Quando ero studente, qualche decennio fa, il giorno del ricevimento dei genitori ero terrorizzato: dall’esito di quei colloqui dipendeva il comportamento di mio padre, che mai mi ha mai sfiorato nemmeno con un dito, e di mia madre, che si incaricava di ‘fare giustizia’.
Nella nostra scuola si usava far firmare i compiti in classe corretti e valutati ai genitori. Io portavo solo quelli con i bei voti gli altri li firmavo io. Avevo imparato alla perfezione a riprodurre la firma di mia madre.
Poi arrivava il giorno fatale degli incontri scuola-famiglia ed erano dolori.
Ho attraversato anche la fase da genitore: due figli al liceo e i problemi non sono mancati.
Ma, anche quando capivo che le loro ragioni erano da sostenere, non ho mai dato loro ragione.
Poi magari andavo a parlare civilmente con gli insegnanti per cercare di capire e tutto si appianava e risolveva nel migliore dei modi.
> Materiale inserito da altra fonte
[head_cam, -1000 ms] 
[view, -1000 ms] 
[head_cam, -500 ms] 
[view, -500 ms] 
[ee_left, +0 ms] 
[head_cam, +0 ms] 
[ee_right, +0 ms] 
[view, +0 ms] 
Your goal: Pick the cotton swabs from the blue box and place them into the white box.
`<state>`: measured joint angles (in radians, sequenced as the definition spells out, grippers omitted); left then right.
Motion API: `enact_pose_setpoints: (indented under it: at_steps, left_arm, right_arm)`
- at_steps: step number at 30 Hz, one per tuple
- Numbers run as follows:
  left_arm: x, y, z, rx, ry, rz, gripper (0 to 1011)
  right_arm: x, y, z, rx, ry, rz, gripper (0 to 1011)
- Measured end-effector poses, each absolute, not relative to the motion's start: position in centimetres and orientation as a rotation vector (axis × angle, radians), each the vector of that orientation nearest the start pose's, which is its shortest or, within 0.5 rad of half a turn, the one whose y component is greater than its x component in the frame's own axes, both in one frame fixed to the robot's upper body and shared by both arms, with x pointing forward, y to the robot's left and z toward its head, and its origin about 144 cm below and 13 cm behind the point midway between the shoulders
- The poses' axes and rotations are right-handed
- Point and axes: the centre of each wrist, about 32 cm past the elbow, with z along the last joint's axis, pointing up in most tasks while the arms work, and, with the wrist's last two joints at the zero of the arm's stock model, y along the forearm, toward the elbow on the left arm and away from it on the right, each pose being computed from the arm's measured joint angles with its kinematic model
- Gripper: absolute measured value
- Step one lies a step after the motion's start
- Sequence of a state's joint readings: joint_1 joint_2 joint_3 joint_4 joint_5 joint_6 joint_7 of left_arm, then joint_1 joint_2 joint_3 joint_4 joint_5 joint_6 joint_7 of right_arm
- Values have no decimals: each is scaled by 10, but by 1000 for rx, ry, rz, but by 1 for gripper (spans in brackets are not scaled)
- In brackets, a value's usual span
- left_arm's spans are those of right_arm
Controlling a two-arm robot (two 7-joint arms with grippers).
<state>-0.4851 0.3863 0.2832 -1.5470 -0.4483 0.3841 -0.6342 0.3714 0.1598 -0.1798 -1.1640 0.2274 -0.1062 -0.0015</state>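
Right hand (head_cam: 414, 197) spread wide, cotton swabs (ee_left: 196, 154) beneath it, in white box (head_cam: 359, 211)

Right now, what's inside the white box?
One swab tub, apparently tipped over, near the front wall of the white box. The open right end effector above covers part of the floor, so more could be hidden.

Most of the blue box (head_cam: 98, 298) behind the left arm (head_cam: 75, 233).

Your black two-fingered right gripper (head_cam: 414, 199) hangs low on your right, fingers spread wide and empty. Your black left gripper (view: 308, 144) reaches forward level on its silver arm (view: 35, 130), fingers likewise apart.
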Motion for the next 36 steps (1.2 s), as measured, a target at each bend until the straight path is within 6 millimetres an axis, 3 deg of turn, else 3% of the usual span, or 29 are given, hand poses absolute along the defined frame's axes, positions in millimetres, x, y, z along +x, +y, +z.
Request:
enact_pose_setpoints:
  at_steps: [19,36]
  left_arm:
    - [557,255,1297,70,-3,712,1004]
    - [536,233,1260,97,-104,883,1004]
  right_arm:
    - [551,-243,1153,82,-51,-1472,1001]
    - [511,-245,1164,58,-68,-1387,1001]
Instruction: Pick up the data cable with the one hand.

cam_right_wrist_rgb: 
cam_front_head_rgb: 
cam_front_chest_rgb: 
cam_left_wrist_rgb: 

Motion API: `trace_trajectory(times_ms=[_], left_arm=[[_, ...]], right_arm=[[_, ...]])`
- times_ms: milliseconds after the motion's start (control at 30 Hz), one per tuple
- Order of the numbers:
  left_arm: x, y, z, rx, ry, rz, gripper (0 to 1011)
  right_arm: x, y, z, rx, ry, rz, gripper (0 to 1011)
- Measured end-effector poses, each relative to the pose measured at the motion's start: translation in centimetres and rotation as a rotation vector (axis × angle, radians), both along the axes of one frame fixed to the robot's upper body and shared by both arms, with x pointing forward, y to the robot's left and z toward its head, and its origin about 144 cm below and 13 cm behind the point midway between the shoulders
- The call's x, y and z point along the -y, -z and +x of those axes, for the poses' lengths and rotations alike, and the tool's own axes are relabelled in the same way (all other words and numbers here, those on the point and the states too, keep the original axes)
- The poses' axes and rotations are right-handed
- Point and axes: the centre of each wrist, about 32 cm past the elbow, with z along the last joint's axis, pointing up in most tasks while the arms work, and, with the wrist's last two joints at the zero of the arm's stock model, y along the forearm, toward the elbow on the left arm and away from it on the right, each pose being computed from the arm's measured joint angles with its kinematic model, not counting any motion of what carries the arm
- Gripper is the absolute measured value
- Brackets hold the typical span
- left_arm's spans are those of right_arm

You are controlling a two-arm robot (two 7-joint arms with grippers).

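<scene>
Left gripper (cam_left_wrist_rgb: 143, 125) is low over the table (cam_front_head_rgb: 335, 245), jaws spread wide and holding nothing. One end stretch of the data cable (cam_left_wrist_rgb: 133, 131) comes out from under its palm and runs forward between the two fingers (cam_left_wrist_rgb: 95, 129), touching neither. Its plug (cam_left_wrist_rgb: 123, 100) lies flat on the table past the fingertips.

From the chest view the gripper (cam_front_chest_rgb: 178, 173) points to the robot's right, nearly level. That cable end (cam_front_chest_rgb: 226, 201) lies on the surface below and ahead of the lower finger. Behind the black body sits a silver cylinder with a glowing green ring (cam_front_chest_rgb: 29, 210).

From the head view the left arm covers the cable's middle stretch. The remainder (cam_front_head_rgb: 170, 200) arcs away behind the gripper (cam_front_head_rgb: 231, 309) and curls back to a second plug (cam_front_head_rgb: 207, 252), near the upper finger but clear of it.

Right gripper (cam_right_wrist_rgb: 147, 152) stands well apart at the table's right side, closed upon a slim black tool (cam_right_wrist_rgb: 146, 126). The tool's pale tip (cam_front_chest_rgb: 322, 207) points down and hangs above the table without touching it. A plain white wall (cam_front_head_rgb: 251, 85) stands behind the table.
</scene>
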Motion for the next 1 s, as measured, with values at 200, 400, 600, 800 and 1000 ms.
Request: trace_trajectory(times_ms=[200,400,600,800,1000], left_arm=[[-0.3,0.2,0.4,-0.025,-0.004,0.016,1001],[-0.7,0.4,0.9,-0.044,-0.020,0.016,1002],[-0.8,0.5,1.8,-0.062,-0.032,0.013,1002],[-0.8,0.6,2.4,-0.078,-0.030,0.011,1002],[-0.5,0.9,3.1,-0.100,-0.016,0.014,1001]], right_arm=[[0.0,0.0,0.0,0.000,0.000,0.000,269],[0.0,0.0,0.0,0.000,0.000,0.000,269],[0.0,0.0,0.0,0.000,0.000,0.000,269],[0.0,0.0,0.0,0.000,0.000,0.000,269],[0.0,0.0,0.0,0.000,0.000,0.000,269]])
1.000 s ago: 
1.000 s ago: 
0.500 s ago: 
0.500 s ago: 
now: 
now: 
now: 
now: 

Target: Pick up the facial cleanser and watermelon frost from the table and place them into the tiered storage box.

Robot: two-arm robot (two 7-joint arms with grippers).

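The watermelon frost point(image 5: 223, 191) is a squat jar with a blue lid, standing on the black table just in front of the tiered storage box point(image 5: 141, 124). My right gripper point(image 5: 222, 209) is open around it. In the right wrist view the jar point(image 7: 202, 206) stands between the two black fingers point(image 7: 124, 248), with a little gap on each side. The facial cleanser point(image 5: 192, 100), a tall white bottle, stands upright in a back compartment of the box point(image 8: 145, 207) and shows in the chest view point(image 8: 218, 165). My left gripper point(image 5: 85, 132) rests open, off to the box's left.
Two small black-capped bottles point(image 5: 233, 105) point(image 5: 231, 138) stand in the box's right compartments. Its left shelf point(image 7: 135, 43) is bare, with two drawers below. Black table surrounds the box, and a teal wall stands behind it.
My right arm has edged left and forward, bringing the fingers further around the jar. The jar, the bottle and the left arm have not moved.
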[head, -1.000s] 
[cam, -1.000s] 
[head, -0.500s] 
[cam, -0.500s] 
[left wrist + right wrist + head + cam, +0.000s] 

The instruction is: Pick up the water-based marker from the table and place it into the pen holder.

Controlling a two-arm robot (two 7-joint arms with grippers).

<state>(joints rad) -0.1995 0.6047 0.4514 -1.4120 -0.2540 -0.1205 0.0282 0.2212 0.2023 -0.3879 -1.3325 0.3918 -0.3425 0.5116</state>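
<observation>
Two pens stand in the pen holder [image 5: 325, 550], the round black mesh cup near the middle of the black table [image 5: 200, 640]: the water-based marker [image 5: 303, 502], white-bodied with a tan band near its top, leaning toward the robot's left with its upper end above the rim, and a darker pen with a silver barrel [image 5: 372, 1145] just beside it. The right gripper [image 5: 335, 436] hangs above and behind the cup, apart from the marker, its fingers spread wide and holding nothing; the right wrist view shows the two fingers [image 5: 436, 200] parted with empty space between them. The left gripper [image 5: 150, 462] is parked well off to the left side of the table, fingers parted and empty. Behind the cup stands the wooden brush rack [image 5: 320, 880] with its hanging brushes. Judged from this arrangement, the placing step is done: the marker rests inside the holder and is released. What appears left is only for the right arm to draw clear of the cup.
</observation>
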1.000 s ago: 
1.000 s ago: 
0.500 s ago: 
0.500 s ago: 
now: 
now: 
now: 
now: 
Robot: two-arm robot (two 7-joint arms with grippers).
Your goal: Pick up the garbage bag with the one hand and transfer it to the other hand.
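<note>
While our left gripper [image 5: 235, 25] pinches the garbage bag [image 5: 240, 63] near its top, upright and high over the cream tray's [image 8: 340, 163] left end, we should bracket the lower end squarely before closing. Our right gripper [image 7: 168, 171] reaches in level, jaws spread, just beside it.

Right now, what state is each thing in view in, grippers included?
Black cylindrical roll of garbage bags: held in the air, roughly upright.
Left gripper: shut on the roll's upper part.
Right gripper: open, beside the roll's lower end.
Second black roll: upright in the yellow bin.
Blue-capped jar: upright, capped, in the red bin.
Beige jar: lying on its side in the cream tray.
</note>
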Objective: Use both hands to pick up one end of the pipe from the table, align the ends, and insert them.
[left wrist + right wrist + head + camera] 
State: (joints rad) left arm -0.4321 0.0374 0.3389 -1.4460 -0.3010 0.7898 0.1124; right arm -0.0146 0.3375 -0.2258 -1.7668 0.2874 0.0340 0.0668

Oggi i miei ragazzi sono adulti, laureati e con lavori di responsabilità.
A rifare tutto, visti i risultati, mi comporterei allo stesso modo.
In questa vicenda entra a pieno titolo anche il telefonino.
Dall’attuale ministro mi separano molte, molte, cose ma sul telefonino in classe la penso come lui.
È vero che il telefono può essere usato per la didattica ma il suo utilizzo va previsto all’interno della programmazione. In caso contrario non va usato. Lasciarlo all’uso arbitrario porta all’episodio degli alunni di Rovigo: non propriamente didattico.
Mi ha molto colpito la velocità con cui la professoressa è passata da persona danneggiata ad imputata.
Penso a tutti quegli insegnanti che ogni giorno sono a scuola e, in alcuni casi, hanno a che fare con classi vivaci, e magari non sono provvisti di empatia.
Serve responsabilità da parte di tutti, di tutta la comunità educante, ma soprattutto delle famiglie.
Fondamentale credo sia recuperare il ruolo e la considerazione del personale docente: è il punto essenziale da cui partire il resto va costruito di conseguenza.